• _Work to complete_
Would you reproduce each line below exactly, leaving every picture out?

• _The data_
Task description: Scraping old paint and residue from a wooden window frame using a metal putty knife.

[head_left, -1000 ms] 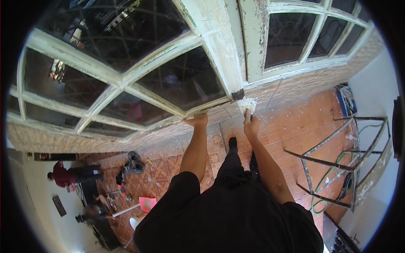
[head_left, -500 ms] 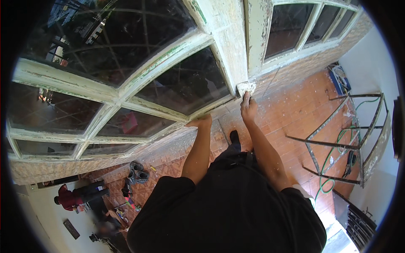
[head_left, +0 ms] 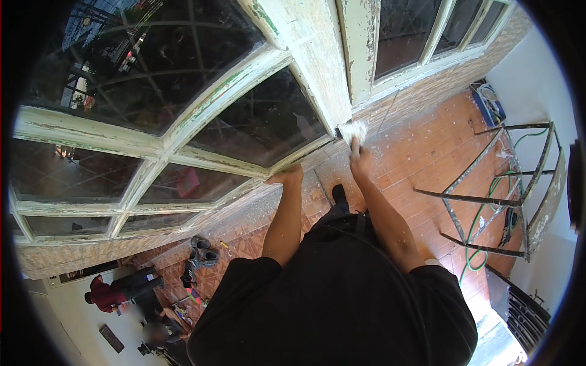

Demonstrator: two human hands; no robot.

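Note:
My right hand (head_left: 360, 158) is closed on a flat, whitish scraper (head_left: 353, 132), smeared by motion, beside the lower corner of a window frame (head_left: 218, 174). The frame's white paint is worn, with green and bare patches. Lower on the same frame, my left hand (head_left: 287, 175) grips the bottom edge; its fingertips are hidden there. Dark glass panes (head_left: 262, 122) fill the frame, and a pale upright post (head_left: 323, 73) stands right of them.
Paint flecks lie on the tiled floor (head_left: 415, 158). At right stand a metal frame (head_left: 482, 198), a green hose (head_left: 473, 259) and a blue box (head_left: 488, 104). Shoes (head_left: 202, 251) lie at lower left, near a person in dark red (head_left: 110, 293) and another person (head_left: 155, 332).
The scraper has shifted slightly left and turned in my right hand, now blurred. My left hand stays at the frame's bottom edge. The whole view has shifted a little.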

• _Exercise output_
Task description: Scraping old paint and residue from a wooden window frame using a metal putty knife.

[head_left, -1000 ms] 
[head_left, -500 ms] 
[head_left, +0 ms] 

Demonstrator: two human hands; no robot.

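Note:
My right hand (head_left: 360, 158) is closed on a flat, whitish scraper (head_left: 353, 132), smeared by motion, beside the lower corner of a window frame (head_left: 218, 174). The frame's white paint is worn, with green and bare patches. Lower on the same frame, my left hand (head_left: 287, 175) grips the bottom edge; its fingertips are hidden there. Dark glass panes (head_left: 262, 122) fill the frame, and a pale upright post (head_left: 323, 73) stands right of them.
Paint flecks lie on the tiled floor (head_left: 415, 158). At right stand a metal frame (head_left: 482, 198), a green hose (head_left: 473, 259) and a blue box (head_left: 488, 104). Shoes (head_left: 202, 251) lie at lower left, near a person in dark red (head_left: 110, 293) and another person (head_left: 155, 332).
The scraper has shifted slightly left and turned in my right hand, now blurred. My left hand stays at the frame's bottom edge. The whole view has shifted a little.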

That completes the output for this exercise.